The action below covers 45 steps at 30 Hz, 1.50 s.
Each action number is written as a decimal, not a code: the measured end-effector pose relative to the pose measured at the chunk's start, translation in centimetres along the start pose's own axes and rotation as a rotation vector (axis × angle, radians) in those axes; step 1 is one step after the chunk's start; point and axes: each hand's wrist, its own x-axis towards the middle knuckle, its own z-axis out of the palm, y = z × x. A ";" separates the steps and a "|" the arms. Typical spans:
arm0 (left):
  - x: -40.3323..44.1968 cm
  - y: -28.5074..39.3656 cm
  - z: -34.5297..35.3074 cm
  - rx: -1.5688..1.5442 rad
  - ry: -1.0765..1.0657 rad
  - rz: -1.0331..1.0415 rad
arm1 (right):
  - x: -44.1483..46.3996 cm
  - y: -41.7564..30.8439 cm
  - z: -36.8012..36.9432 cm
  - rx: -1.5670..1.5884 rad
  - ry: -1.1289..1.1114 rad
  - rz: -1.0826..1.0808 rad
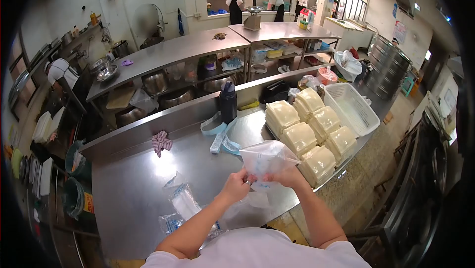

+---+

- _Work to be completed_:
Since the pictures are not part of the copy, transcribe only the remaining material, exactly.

- _Written response_:
The action below covers 45 steps at 30 Hz, 1.50 s.
Each action number is written as a decimal, not a code: the measured end-effector pose relative to the pose measured at the chunk's start, translation in centimetres along the start pose's own axes and rotation as a rotation vector (axis × angle, radians) in those axes; step 1 is one step after the chunk's start; point and axes: each hand's wrist, its own x-axis towards the middle knuckle, its own z-axis out of the palm, y = z × x. A ";" separates the steps and a "|" the arms. Typical spans:
arm0 (left):
  - x: -40.3323..44.1968 cm
  - y: -28.5074..39.3656 cm
  - z: -34.5297..35.3074 cm
  - rx: -1.5688..1.5442 rad
  - ry: -1.0765..1.0657 rad
  - rz: -1.0331..1.0415 rad
arm1 (right):
  - x: -44.1483..46.3996 cm
  - y: -41.7564..30.8439 cm
  - z: -36.8012..36.9432 cm
  - rx: -1.5670..1.5884 rad
  - ry: -1.1289..1.1114 rad
  - rz: -1.0826..1.0808 rad

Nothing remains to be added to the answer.